Supplied data:
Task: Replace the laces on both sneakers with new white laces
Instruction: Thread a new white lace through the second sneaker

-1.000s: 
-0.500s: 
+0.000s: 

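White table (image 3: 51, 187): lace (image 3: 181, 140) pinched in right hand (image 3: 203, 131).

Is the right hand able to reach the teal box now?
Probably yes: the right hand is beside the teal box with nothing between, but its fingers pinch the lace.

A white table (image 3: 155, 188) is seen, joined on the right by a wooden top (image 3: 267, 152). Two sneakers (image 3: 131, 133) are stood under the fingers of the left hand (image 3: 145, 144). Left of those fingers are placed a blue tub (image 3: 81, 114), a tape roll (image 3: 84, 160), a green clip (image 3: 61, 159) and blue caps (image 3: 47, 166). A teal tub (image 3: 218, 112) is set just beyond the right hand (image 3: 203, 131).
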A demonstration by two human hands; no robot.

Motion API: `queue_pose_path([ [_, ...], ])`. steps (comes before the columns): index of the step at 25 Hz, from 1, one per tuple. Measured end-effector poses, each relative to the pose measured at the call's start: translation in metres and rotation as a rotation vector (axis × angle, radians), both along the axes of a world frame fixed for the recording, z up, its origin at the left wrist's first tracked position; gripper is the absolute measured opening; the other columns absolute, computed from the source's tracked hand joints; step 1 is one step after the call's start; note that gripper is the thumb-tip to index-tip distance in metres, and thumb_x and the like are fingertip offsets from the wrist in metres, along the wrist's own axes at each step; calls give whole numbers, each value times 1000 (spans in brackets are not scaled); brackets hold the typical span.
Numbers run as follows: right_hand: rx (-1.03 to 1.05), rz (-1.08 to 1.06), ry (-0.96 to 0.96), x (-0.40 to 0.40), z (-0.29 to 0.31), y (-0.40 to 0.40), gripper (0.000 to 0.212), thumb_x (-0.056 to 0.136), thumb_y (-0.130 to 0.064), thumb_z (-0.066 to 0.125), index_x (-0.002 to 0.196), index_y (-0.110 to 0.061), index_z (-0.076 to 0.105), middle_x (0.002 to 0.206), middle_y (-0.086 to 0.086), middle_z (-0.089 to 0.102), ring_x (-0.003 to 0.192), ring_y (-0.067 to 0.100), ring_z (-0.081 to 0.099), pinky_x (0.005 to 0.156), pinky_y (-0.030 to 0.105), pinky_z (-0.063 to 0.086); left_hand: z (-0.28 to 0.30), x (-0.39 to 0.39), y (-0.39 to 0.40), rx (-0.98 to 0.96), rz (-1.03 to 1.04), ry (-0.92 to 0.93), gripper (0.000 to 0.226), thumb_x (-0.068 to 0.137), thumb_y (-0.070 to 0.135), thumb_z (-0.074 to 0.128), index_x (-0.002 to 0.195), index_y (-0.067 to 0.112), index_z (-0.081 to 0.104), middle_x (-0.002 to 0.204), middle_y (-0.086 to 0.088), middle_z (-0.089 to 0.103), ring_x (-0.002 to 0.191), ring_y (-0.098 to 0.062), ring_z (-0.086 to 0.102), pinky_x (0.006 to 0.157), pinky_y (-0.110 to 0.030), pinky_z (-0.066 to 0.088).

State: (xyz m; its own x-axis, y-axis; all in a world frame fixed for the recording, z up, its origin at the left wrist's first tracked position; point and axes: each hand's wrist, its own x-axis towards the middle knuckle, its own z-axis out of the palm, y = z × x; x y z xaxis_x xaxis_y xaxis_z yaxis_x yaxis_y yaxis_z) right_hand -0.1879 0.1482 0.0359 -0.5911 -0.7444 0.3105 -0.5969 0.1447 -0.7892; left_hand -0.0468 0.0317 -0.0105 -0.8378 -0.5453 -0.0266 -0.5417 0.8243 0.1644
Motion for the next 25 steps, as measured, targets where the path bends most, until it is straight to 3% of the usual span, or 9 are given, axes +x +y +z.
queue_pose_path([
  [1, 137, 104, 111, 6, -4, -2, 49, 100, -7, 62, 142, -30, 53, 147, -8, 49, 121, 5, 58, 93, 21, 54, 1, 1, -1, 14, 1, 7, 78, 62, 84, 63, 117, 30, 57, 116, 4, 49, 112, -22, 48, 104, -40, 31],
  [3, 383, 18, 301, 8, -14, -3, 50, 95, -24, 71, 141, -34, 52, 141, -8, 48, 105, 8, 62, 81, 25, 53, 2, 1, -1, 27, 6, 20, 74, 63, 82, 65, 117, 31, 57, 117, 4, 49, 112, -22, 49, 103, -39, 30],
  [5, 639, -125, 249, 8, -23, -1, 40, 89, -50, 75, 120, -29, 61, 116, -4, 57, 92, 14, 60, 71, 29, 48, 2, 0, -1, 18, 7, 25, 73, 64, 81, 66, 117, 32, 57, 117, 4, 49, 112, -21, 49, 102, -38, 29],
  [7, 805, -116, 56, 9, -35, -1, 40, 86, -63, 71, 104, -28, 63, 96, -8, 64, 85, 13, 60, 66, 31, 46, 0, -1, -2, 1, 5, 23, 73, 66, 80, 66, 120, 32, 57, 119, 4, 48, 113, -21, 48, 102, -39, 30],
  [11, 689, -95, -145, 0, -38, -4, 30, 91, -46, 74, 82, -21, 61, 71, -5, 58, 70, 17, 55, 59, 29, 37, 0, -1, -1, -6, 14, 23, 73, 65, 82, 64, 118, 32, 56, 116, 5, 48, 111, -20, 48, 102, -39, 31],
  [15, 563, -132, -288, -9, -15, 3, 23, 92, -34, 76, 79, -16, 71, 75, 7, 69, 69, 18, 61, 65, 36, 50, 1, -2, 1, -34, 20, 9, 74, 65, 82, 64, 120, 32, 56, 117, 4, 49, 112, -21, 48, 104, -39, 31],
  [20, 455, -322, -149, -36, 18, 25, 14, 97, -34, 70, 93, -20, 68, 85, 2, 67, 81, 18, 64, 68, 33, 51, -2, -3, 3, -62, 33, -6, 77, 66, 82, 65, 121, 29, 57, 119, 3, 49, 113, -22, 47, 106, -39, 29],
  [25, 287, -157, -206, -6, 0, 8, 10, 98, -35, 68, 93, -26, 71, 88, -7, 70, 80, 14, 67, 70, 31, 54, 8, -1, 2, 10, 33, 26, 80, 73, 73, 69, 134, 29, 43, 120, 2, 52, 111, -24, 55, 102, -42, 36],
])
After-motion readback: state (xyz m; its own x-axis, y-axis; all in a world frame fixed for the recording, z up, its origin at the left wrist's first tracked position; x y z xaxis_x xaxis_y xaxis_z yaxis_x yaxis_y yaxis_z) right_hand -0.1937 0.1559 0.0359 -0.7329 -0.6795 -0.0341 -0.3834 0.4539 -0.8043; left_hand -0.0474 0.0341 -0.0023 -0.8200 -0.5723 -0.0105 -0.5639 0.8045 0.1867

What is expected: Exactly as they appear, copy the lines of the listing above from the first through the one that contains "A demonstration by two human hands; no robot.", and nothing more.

Response area:
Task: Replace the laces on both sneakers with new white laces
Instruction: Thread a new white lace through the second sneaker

-1.000s: 
-0.500s: 
+0.000s: 

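White table (image 3: 51, 187): lace (image 3: 181, 140) pinched in right hand (image 3: 203, 131).

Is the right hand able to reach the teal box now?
Probably yes: the right hand is beside the teal box with nothing between, but its fingers pinch the lace.

A white table (image 3: 155, 188) is seen, joined on the right by a wooden top (image 3: 267, 152). Two sneakers (image 3: 131, 133) are stood under the fingers of the left hand (image 3: 145, 144). Left of those fingers are placed a blue tub (image 3: 81, 114), a tape roll (image 3: 84, 160), a green clip (image 3: 61, 159) and blue caps (image 3: 47, 166). A teal tub (image 3: 218, 112) is set just beyond the right hand (image 3: 203, 131).
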A demonstration by two human hands; no robot.

The exercise contains no remaining tasks.